*** Begin section ***

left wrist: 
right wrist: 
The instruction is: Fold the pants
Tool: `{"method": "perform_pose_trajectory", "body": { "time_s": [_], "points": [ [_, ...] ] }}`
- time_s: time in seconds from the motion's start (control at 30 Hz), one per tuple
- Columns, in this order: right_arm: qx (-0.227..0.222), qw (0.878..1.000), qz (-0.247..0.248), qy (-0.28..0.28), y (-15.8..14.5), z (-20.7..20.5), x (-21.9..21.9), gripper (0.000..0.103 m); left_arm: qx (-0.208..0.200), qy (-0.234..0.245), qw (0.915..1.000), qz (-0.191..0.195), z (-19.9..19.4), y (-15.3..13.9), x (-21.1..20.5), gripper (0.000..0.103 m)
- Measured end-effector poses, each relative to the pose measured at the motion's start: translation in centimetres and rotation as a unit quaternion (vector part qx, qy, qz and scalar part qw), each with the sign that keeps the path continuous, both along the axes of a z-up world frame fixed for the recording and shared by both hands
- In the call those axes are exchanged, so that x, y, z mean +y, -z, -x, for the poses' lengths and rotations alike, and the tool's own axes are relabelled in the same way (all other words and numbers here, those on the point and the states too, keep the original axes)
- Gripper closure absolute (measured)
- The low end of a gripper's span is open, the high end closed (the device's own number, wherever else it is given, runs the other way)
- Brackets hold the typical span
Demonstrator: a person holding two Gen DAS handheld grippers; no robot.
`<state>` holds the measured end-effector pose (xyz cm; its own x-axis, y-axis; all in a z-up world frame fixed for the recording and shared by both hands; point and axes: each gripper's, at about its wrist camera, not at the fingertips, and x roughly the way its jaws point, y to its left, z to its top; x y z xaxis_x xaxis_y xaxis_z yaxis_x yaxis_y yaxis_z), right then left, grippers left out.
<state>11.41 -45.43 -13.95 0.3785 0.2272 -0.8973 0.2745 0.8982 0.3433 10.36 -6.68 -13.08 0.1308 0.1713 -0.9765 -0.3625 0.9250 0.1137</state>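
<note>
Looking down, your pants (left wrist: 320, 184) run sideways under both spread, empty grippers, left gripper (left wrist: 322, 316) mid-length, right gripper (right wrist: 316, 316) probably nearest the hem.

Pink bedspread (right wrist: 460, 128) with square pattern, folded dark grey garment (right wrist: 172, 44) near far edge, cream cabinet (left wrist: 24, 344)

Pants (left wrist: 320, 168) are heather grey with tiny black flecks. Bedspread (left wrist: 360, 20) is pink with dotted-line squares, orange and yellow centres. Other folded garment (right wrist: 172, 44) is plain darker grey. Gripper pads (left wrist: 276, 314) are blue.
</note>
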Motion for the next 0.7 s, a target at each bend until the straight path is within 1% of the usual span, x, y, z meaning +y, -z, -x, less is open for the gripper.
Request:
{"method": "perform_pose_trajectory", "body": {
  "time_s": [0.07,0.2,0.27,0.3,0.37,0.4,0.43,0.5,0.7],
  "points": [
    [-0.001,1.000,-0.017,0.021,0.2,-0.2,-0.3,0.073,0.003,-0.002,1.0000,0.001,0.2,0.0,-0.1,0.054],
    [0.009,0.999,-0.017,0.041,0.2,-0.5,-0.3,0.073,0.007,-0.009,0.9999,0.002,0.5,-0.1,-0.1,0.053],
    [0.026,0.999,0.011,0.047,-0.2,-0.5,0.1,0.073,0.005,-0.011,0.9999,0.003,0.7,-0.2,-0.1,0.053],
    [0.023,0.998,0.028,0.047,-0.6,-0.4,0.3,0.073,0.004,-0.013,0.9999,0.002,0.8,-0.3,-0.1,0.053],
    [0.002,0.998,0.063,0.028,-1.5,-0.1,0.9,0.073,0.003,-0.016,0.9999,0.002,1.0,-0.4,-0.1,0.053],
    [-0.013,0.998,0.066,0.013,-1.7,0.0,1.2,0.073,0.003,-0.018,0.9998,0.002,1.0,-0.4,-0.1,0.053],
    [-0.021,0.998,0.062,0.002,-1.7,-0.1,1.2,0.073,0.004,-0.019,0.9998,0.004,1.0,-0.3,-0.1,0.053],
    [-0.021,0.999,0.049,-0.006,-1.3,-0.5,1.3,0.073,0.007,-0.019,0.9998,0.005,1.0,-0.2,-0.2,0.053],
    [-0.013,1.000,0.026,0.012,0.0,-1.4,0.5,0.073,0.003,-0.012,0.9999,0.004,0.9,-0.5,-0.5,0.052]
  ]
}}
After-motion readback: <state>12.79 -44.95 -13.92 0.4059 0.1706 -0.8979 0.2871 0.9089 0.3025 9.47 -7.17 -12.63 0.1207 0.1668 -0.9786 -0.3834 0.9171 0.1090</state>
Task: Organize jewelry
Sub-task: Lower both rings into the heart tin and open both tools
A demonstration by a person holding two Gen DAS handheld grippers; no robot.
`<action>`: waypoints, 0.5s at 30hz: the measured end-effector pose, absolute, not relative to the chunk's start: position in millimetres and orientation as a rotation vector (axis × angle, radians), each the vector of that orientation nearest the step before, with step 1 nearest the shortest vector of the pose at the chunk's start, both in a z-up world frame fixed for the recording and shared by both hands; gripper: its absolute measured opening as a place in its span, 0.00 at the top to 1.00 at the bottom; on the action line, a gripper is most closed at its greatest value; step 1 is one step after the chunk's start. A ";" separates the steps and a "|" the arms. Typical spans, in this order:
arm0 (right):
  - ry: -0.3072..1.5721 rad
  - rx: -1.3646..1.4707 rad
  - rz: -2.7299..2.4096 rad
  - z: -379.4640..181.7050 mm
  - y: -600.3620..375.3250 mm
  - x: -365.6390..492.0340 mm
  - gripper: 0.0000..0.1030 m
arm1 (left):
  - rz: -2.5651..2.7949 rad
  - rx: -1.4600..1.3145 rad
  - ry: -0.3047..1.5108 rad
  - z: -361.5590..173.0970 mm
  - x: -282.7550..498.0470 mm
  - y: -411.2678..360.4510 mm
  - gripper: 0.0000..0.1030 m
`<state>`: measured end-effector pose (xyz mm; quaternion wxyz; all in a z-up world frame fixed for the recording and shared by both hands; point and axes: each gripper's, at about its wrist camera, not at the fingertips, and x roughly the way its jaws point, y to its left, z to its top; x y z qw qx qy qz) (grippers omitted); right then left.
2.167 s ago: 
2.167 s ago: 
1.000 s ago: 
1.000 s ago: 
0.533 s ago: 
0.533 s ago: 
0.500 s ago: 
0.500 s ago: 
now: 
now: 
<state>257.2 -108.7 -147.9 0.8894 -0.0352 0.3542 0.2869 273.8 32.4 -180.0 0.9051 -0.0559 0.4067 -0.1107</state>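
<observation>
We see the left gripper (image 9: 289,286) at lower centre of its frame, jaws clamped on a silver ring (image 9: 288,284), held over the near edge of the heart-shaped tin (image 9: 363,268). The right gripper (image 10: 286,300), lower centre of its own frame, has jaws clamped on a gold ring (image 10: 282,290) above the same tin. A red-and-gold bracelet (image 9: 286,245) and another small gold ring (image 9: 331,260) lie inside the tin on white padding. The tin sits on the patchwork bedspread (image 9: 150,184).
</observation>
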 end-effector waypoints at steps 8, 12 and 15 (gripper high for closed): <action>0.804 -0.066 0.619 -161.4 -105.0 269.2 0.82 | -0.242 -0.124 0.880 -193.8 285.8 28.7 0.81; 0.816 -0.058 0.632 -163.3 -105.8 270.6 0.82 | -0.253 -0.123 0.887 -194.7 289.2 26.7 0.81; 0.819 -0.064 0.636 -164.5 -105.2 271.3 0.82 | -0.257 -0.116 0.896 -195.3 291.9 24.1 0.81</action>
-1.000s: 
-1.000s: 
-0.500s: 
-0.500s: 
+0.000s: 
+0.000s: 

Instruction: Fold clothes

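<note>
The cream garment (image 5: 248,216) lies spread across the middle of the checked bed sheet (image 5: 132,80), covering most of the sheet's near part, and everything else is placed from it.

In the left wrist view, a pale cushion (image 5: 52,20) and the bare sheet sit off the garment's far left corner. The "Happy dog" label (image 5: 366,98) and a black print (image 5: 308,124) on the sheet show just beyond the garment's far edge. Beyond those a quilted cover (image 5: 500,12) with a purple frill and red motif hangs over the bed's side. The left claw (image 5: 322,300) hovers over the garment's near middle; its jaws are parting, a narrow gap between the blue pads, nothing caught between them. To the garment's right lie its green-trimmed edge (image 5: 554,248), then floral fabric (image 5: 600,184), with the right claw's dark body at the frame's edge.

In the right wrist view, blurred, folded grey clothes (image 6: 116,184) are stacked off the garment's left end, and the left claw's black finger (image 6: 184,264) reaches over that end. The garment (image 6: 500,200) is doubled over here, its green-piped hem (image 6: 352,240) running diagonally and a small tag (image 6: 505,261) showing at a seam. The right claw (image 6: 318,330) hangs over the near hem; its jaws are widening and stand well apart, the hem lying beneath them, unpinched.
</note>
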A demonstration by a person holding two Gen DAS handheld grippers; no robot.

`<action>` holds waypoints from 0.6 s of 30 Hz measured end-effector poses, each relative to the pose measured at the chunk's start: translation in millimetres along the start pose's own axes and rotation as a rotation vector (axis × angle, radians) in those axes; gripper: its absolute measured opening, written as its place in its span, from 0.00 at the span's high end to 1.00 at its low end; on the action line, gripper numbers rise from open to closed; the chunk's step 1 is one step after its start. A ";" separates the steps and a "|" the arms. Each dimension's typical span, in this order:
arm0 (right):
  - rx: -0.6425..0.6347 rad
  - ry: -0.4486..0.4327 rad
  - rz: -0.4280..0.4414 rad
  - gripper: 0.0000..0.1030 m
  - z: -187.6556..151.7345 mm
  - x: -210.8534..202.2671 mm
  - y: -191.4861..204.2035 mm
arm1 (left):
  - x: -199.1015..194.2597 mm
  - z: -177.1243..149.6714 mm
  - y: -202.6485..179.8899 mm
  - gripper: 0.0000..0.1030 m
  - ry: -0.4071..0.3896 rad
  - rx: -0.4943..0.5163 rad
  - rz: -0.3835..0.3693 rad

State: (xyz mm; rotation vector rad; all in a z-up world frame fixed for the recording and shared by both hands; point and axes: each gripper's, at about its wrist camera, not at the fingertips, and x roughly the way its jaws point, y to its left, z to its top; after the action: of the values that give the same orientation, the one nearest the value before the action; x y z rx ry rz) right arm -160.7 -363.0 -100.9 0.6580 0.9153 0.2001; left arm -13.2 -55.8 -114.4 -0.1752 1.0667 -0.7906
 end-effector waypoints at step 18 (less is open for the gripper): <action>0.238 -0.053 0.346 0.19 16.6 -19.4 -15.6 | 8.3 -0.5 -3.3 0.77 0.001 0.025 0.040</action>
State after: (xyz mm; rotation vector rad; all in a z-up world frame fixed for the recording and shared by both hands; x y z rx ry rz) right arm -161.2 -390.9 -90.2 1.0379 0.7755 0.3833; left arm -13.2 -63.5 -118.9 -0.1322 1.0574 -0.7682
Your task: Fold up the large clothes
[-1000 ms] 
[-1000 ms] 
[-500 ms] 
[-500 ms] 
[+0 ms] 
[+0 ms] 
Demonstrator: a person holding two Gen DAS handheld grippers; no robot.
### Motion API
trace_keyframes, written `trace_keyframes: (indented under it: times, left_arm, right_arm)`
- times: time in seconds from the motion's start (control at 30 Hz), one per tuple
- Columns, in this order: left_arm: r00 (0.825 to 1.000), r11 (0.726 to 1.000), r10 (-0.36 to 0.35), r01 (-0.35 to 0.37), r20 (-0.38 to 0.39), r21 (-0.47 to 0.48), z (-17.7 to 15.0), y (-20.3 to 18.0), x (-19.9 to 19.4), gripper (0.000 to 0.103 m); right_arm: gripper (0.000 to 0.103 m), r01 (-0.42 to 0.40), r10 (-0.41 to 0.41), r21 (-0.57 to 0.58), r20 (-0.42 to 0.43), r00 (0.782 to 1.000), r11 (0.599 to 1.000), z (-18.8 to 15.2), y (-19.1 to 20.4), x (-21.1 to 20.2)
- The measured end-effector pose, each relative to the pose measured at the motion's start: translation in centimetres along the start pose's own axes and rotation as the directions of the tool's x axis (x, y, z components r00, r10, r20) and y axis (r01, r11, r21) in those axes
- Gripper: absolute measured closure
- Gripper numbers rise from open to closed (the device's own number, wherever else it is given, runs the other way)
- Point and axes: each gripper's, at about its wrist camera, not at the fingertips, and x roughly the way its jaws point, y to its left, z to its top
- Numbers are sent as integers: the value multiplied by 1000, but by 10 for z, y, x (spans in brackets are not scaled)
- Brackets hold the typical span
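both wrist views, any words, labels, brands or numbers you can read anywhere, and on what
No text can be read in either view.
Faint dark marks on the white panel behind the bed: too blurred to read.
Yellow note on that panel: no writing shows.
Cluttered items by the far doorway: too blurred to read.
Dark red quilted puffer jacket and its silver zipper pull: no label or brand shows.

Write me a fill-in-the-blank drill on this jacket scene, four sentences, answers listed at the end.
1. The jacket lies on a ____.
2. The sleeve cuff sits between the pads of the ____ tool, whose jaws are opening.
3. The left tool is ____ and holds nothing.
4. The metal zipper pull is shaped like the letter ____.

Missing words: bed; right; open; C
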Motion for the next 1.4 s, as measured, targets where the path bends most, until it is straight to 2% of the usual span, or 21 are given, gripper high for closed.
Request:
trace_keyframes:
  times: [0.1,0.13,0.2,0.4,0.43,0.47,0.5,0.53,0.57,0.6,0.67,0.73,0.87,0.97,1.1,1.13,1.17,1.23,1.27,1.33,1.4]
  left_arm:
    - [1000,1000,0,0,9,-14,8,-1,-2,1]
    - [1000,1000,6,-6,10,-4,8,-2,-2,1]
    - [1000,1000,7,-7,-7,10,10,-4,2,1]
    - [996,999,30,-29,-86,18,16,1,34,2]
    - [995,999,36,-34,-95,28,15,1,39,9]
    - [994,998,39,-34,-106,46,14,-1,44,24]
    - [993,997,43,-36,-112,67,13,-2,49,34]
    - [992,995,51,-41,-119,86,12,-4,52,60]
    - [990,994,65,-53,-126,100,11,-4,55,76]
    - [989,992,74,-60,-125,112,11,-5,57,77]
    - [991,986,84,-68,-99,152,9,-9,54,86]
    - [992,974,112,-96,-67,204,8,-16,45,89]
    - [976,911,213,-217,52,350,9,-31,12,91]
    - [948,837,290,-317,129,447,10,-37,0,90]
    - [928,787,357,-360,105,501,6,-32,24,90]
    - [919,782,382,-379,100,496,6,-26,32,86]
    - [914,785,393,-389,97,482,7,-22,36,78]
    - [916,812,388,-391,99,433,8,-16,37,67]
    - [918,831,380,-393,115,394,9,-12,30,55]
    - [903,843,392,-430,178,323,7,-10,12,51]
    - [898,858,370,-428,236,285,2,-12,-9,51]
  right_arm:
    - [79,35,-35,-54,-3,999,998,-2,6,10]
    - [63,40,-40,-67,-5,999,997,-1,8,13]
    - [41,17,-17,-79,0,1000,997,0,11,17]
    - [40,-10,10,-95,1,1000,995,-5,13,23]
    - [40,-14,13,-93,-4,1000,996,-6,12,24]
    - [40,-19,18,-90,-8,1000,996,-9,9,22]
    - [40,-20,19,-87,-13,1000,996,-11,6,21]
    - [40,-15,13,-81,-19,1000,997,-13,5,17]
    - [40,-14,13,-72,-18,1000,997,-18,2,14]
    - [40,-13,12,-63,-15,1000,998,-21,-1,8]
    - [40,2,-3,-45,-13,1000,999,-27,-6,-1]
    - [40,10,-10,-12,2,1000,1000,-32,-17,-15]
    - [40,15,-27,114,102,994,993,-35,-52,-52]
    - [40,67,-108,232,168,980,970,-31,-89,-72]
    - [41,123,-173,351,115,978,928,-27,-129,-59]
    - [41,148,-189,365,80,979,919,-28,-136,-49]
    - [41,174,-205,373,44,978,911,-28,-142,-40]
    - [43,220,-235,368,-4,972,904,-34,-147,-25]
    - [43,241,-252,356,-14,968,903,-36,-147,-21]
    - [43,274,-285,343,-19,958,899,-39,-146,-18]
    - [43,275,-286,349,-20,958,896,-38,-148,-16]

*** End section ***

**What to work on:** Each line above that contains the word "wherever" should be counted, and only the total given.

**Output for this task:** 2